Elaborating on the bio-bubble that he plans to create for the Star Sports office in Mumbai during the forthcoming IPL, he added: “The bio-bubble here will include all the technical, broadcasting, content people being put up in a secure environment. Like in the UAE, food, transportation, movement has been restricted. Everyone will undergo Covid tests to decrease the chance of catching and transmitting infection, and then they will be placed in quarantine facility. They will then be brought into the place of action, and taken back. This will be their home for the next two months,” he explains.
Many commentators are supposed to fly in from foreign countries to Mumbai to commentate from here for the IPL.
“Many people from across the globe will be flying in for an event like this. Adequate precautions will be taken. Multiple Covid tests will be done on them, they will be kept in quarantine/isolation for two weeks before they enter the bubble. Once they are in the bubble, they won’t be allowed to leave it whatsoever, unless there’s an emergency,” he says.

Staying away from the family for two months to be in a bio-bubble can be tough for everyone in the star sports crew. How do you plan to help deal with the psychological and emotional problems that people may encounter during such a long period?
“We’re taking complete care in this regard. There’s a medical team for this purpose. The participants know that they’ll be away from home, their families and friends for the required number of days. They’ve been counselled and I’m sure that they’ve got consent from their families to go ahead and do this kind of a job. These are adults, and 60 days is not a very long time for me. We healthcare workers have been away from our families for almost the last six months now. Unlike us, they aren’t fighting for their and their family members’ lives. If they need any kind of help — physical or mental — we’ve kept things in place, so that they can be addressed easily,” he says.
Is there any lesson to be learnt with the way the Chennai Super Kings saw 13 people of their staff, including two players being infected by the virus?

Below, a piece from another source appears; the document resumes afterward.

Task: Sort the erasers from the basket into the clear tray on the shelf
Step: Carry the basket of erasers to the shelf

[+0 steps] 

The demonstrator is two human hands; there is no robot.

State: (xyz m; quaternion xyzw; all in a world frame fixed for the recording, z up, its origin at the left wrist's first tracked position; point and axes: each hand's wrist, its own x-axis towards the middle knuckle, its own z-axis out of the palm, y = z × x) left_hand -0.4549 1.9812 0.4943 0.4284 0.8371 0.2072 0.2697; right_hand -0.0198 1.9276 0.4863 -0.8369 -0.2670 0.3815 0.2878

“A bubble’s success depends on the people who make it. It’s a team effort. The team at Star India has been working relentlessly with their parent company (Disney) in the US to make this bubble stringent. The participants must not break the bubble or do anything which is nasty and hazardous for either them or people inside the bubble. If one does something which is not really required or allowed, you’re putting yourself and others at risk,” says Samdhani.
Outlining the major ‘dos’ in the bubble, he says: “‘Wear a mask whenever required. Keep washing the hands. Do not touch your face. Keep a physical distance of one to two metres between two people and always follow the rules of the bubble. Even though you’re in the bubble, it has been told to them that you need to follow these rules.”
Is there any lesson to be learnt with the way the Chennai Super Kings saw 13 people of their staff, including two players being infected by the virus?
“I’m not sure about the reasons why their people tested positive, but I’m sure that they have time and they will have adequate number of players. I’m sure that the game would go on. This is the way that sport will go on until this pandemic is over. Every sporting event will follow this kind of a bubble. This is the best one can do. We hope that the risk of infection is really, really low in this kind of a bubble,” he concluded.